Indahnya Tumbilotohe, Festival Lampu Ramadan di Gorontalo
- https://commons.wikimedia.org/wiki/File:Tumbilotohe-Tradisi_Masyarakat_Gorontalo.jpg
Budaya, VIVA Bali – Setiap daerah di Indonesia punya cara unik merayakan datangnya Idulfitri. Di Gorontalo, masyarakat punya tradisi yang dikenal dengan Tumbilotohe, yang secara harfiah berarti menyalakan lampu. Ritual ini dilakukan pada tiga malam terakhir Ramadan, saat keluarga dan warga desa memasang ribuan lampu minyak di halaman rumah, jalan-jalan, hingga pelataran masjid. Pemandangannya indah sekaligus penuh makna. Cahaya lampu dianggap sebagai simbol penerang jalan menuju kemenangan di hari raya.
Tradisi ini sudah berlangsung sejak berabad-abad lalu. Pada masa ketika listrik belum menjangkau banyak wilayah, lampu minyak menjadi sumber penerangan utama. Warga Gorontalo kemudian menjadikannya bagian dari tradisi spiritual di bulan Ramadan. Menurut laman resmi Geopark Gorontalo, lampu-lampu yang digunakan tidak sembarangan. Ada yang terbuat dari tempurung kelapa, cangkang, atau botol bekas, yang kemudian diisi minyak dan sumbu. Kreativitas warga membuat suasana Tumbilotohe semakin semarak dan penuh warna.

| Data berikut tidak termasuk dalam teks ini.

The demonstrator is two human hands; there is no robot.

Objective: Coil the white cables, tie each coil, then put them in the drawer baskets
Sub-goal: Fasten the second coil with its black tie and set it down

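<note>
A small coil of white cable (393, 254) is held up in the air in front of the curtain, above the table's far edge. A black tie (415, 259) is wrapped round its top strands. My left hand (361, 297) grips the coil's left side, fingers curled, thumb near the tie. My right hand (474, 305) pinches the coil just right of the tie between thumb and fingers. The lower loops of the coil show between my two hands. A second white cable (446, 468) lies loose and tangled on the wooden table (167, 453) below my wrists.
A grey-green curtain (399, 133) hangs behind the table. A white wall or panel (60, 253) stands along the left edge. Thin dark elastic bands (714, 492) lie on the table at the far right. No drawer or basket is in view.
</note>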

Lebih dari sekadar indah, Tumbilotohe memiliki pesan religius dan sosial. Cahaya lampu dimaknai sebagai simbol harapan, pembersih jiwa, sekaligus doa agar kehidupan setelah Ramadan lebih terang. “Lampu-lampu ini tidak hanya untuk menerangi jalan ke masjid, tetapi juga melambangkan doa untuk keberkahan,” tulis Geopark Gorontalo. Dalam praktiknya, tradisi ini mempererat kebersamaan, karena warga saling bergotong royong memasang lampu hingga larut malam.
Skala Tumbilotohe pun luar biasa. Menurut Good News From Indonesia, pada tahun 2007 festival ini pernah mencatat rekor MURI dengan menyalakan sekitar 5 juta lampu minyak secara serentak. Bayangkan, jutaan titik cahaya menghiasi langit malam Gorontalo, menciptakan pemandangan yang tak hanya memukau mata, tetapi juga menegaskan kuatnya identitas budaya masyarakat setempat.
Bagi masyarakat Gorontalo, Tumbilotohe juga menjadi momen kebersamaan lintas generasi. Anak-anak ikut membantu menyalakan lampu, orang tua menyiapkan minyak dan sumbu, sementara tetangga saling berbagi bahan bakar jika ada yang kekurangan. Kehangatan inilah yang membuat tradisi ini tetap bertahan, meski zaman sudah berubah dan listrik kini tersedia di setiap rumah.
Meski sederhana, Tumbilotohe menyimpan filosofi dalam. Cahaya yang berpendar dari ribuan lampu menjadi pengingat bahwa Ramadan bukan sekadar menahan lapar, melainkan juga momen untuk membersihkan hati dan memperkuat hubungan sosial. Ia hadir sebagai bentuk rasa syukur, sekaligus doa agar Idulfitri benar-benar menjadi hari kemenangan yang penuh cahaya.
Dengan segala keunikan dan makna yang dikandungnya, Tumbilotohe bukan hanya ritual lokal, melainkan warisan budaya Indonesia yang pantas mendapat perhatian lebih luas. Dari tradisi turun-temurun ini, kita belajar bahwa cahaya sederhana dari lampu minyak bisa menyatukan masyarakat, memberi keindahan, sekaligus membawa pesan spiritual yang tak lekang oleh waktu.